> [EXERCISE DETAILS]: After going through the data, give the number of lines that contain the word "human" as your sole answer.

(Source data)

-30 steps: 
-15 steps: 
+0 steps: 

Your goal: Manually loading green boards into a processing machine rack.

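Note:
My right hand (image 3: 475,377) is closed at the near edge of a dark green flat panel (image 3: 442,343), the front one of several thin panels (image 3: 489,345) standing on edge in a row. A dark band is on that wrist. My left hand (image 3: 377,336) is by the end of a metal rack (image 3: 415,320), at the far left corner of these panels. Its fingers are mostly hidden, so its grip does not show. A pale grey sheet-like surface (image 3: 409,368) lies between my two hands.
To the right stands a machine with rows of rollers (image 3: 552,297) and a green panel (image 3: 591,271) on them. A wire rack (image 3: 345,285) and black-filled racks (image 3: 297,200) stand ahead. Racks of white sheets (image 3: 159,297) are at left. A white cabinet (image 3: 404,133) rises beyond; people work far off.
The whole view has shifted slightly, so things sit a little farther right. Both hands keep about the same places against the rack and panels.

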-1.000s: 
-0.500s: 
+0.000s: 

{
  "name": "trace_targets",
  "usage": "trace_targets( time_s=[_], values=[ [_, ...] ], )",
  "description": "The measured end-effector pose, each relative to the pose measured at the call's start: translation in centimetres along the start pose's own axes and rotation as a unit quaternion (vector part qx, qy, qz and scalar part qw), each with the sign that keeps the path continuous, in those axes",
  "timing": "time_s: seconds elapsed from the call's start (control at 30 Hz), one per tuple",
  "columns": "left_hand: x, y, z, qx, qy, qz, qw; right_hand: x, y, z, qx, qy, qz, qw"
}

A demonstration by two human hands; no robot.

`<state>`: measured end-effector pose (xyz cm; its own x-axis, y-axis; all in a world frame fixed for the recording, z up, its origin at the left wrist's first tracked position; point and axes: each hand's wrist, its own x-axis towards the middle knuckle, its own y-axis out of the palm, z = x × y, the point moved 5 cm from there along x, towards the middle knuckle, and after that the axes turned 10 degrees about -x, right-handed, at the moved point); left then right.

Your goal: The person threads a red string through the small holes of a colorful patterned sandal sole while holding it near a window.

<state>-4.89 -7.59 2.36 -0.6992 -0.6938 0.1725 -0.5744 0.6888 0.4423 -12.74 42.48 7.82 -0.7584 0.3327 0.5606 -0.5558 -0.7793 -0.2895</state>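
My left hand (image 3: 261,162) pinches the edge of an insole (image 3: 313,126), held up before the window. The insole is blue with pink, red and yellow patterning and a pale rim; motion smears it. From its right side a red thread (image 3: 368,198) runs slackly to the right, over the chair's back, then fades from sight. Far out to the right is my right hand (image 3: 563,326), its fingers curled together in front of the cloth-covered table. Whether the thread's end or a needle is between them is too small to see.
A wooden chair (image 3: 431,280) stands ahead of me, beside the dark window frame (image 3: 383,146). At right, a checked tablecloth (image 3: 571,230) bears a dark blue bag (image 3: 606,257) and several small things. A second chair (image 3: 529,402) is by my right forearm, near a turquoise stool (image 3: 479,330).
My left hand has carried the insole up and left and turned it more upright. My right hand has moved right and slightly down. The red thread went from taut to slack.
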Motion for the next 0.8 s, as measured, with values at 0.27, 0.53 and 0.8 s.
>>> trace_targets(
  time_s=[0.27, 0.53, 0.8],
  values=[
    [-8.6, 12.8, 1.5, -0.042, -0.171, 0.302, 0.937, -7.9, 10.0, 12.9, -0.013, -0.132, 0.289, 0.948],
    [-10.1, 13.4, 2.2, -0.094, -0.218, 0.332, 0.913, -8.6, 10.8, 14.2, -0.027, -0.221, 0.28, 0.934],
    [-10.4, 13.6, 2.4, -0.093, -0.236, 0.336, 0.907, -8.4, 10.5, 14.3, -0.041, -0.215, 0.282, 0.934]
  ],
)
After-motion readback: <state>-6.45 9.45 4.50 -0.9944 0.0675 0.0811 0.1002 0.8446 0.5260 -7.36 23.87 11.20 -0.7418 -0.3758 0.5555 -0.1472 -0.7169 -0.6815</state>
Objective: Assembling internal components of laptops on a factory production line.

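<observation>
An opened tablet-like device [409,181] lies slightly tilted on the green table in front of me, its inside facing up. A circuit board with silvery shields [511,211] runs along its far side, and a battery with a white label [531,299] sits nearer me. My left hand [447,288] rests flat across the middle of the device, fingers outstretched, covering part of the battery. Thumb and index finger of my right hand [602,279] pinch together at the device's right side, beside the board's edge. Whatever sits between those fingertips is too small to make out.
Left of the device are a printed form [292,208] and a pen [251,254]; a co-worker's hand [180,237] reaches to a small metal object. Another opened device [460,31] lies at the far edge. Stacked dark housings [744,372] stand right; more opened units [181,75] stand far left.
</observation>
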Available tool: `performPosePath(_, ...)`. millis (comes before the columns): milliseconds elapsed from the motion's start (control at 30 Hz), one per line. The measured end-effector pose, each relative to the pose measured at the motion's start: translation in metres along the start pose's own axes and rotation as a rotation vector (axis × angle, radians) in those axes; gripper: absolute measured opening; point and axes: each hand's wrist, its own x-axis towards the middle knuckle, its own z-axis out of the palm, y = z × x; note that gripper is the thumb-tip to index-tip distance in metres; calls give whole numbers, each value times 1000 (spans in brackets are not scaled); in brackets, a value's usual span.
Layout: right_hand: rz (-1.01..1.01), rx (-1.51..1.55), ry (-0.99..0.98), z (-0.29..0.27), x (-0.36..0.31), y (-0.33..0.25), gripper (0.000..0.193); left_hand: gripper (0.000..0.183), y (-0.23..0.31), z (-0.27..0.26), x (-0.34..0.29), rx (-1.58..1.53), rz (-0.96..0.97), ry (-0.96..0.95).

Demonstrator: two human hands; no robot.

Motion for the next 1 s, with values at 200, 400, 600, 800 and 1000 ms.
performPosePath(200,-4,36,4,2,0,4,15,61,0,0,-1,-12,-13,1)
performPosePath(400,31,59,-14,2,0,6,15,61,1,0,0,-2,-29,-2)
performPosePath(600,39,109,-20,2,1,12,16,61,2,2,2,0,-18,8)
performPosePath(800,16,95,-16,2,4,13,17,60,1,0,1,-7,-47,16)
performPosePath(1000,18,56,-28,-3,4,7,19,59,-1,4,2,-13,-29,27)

> [ANSWER FOR THE TASK]: 2